The first ray of hope: More people are spending money to treat their troubled minds. During the coronavirus pandemic, clinician visits increased by 39 percent and spending by adults with employer-sponsored insurance jumped 54 percent, according to a new study in JAMA Health Forum. The researchers examined the claims of about 7 million adults from March 2020 to August 2022.
These statistics reveal a nation determined to feel better. Working through mental health and substance use issues is often painful and expensive. People who seek care should be lauded: Investing in their own health pays social and economic dividends.
As the demand for care increased during the pandemic, telehealth made it easier to connect. Unfortunately, insurance companies often offset this progress by imposing more expensive premiums and deductibles, making care less accessible. The JAMA researchers warn that insurers may begin rejecting telehealth claims outright now that federal public health emergency measures have ended. This would be shortsighted. Failing to treat the mind as well as body racks up tens of billions of dollars in health-care costs for people annually — money patients will look to get back by filing insurance claims.
The second positive sign is that the Biden administration is trying to make it more difficult and more expensive for insurance companies to discriminate in this way. It is closing loopholes in the Mental Health Parity and Addiction Equity Act that insurers use to avoid covering behavioral health care as comprehensively as physical health care.
These efforts won’t immediately make therapists available to the 164 million Americans living in areas with too few mental health providers. Over time, though, a stronger Parity Act should swell provider ranks by ensuring they are paid fairly.
Proposed regulations would require equitable reimbursement rates for behavioral and medical care and prohibit companies from blocking treatment by demanding prior authorizations from a doctor. Data and transparency are also part of the improvement plan. Insurers would have to identify and compare the factors they use to determine the medical necessity of treatments for both mental health and physical health. And to comply with the Parity Act, an insurer would have to report how many patients see providers in its plan, not just list the therapist names on its website.

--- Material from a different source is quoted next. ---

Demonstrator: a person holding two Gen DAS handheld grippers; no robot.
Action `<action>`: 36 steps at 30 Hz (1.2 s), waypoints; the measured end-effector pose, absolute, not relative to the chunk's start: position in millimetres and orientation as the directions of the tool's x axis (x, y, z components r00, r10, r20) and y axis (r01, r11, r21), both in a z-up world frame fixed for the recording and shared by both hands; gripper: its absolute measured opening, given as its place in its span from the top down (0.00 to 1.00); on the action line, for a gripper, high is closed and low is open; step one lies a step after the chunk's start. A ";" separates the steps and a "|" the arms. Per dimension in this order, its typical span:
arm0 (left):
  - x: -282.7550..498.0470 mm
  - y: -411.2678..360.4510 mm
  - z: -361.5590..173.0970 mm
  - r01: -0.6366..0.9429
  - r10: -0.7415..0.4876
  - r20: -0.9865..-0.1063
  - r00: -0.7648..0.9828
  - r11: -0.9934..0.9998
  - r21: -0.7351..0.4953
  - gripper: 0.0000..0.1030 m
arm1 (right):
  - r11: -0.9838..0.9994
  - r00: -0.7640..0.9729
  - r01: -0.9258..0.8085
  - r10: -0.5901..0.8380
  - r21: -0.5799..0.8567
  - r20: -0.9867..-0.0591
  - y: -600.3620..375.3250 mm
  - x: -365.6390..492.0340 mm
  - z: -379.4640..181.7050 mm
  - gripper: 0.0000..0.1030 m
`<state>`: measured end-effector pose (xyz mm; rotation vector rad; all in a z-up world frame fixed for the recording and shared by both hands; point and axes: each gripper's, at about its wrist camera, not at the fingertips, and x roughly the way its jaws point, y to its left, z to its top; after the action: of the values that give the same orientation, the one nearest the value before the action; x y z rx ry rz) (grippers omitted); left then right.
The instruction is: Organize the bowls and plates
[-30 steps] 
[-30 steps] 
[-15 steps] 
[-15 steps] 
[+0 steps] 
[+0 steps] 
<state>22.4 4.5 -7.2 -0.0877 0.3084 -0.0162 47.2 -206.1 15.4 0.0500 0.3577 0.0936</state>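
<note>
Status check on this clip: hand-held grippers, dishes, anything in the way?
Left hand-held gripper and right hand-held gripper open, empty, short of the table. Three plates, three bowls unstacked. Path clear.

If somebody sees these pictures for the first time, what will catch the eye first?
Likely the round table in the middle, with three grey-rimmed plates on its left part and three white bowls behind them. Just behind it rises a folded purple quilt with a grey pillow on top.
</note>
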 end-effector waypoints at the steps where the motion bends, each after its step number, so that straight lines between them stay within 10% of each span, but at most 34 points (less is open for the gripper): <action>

Failure to report the data would carry a fine of at least $100 a day. But there is a catch: Insurance companies only have to share their reports by request. It will be up to the Labor Department, employers and individuals to hold insurers to account. This will take more time, money and public education about patient rights.
Fortunately, more people are defending their right to dignity and mental health care in the courts. This is hope No. 3.
One class-action suit has been dubbed the “Brown v. Board of Education” case for the mental health parity movement. Plaintiffs recently celebrated a small victory in their decade-long fight against the insurance behemoth United Behavioral Health. They contend the company broke plan members’ trust by determining that their treatments were not medically necessary based on internal guidelines written to save money, not to meet generally accepted standards of mental health and addiction care.
On Aug. 22, a federal appeals court ruled that some plaintiffs could reprocess their claims, reversing part of its March 2022 decision. The attorneys general of Illinois, Rhode Island and Connecticut slammed that 2022 decision, saying it could embolden other insurers to deny treatment for addiction, worsening the country’s opioid epidemic.
In a clearer legal win, on Aug. 25, Yale students accepted an out-of-court settlement for their claim that the university discriminated against them because of their mental health conditions. Current and former students accused school officials of visiting them while they were hospitalized for suicide attempts and other mental health issues, and threatening to kick them out of school if they didn’t leave voluntarily.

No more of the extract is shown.